Les masques tombent progressivement dans ce drame familial, au rythme peut-être un peu trop pondérant. Aucune précipitation n’est en effet requise pour conter l’histoire de ces trois générations réunies un peu contre leur gré sous le même toit, un pavillon aux espaces largement encombrés. La promiscuité n’y paraît pas toujours facile à vivre, même si les invectives que se lancent mutuellement les personnages font clairement partie d’un rituel rodé pas sans amour au fil du temps. Juri fait très discrètement irruption dans ce cercle fermé, dont les membres sont à peine montrés à l’extérieur, à l’exception de leurs théâtres d’opération professionnels, des magasins dans lesquels on se sert trop librement pour les uns, des endroits beaucoup moins ludiques, voire carrément glauques pour les autres.
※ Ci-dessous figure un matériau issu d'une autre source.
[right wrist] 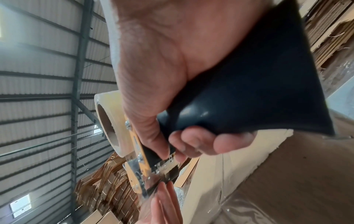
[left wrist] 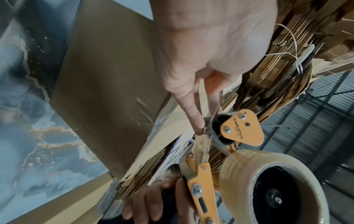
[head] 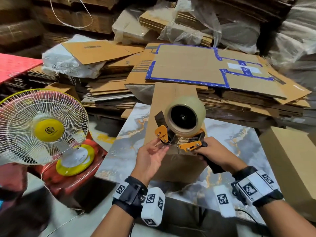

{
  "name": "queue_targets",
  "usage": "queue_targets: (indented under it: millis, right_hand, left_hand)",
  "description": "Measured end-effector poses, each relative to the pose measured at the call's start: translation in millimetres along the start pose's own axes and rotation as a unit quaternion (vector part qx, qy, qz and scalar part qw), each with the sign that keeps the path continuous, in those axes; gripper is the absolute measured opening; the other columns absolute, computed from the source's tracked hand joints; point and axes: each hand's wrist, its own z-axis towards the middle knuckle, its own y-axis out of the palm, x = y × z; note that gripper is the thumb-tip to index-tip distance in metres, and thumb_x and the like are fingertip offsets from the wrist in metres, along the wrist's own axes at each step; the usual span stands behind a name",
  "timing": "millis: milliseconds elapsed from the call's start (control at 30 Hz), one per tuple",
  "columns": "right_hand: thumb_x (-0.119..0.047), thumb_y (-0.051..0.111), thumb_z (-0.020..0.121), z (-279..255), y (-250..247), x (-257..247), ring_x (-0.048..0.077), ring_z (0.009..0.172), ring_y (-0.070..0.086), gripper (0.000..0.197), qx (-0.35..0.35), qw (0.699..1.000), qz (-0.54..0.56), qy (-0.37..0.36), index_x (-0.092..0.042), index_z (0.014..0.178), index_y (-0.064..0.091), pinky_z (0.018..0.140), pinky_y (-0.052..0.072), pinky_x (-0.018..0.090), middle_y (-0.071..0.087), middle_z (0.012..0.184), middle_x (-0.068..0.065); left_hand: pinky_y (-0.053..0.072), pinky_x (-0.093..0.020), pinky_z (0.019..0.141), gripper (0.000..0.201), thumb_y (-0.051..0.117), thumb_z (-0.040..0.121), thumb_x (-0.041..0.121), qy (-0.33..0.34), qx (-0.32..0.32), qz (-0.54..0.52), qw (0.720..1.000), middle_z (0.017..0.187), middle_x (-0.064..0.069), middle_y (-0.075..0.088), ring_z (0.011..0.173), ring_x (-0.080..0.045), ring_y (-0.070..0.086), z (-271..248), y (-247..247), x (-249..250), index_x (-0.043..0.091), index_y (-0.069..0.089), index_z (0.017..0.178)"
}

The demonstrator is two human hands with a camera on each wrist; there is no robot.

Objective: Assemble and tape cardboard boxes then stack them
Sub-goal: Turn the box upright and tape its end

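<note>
Right hand (head: 214, 152): wrapped round the tape gun (head: 184, 127) handle, keeping it steady over the box (head: 172, 120).
Left hand (head: 150, 157): fingers straight, touching the loose tape end to pull it out.
Box: stood on the table (head: 230, 144).

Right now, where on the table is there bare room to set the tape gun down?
Bare marble table lies left of the cardboard box, and more right of it, before the second box. The near middle is crowded by both hands and the tape gun.
</note>
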Motion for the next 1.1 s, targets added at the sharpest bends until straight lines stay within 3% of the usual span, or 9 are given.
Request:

Cependant, la visée sociale de la narration reste mesurée, aussi parce que le vieux couple formé par Osamu et Nobuyo fait figure de profiteurs avisés, au courant de la moindre ruse pour soutirer quelques sous à quiconque n’est pas assez vigilant pour protéger ses biens. Leur philosophie parasitaire s’oppose alors frontalement à la générosité avec laquelle ils accueillent la petite fille délaissée. Ce geste aussi maladroit que sincère leur causera en fin de compte du tort, même s’ils l’assument jusque là avec un altruisme presque digne d’un conte de fées.

Unis par l’argent

Le fil ténu entre le réalisme d’un contexte social difficile et une intrigue sensiblement plus enjouée, Kore-eda Hirokazu le tend avec une adresse notable. La justesse des personnages pris séparément, chacun en proie à un malaise existentiel que le groupe n’arrive guère à résoudre, compense alors le ventre mou du récit, c’est-à-dire la décomposition calculée de la famille, animée davantage par des prérogatives scénaristiques que par l’interaction fluide entre ses membres. Les moments de joie partagée, tel que l’excursion à la plage, alternent du coup avec la face cachée de ce bonheur de pacotille, l’amère vérité sur les dépendances au sein de la famille improvisée ne tardant pas à être dévoilée. Or, l’environnement social déjà assez compliqué à naviguer pour les Shibata aurait sans doute suffi à semer le trouble, sans y ajouter en plus toutes sortes de sous-intrigues policières, appelées à mettre de l’ordre dans leur mode de vie bordélique. Au moins l’humanité des personnages dans ce qu’elle a de plus contradictoire reste intacte au cours de cette intrigue ponctuée de nombreux hauts et de quelques bas. Ainsi, les indices pour l’attachement qu’ils se portent les uns envers les autres ne manquent pas, bien que toujours associés à ce fâcheux calcul égoïste et rancunier en arrière-pensée, qui empêchera toute conclusion heureuse.

Conclusion

Toujours la sobriété même, le cinéma de Kore-eda Hirokazu sonde pourtant admirablement les profondeurs de l’âme humaine. Une affaire de famille est un film touchant, dont la structure scénaristique inutilement directive pour démontrer que le concept de la famille n’est en fait qu’un leurre compte parmi les seuls points faibles. Sinon, il s’agit d’un conte doux-amer, où ni les enfants, ni les adultes n’ont le droit de cultiver outre mesure leurs aspirations à un peu de bonheur.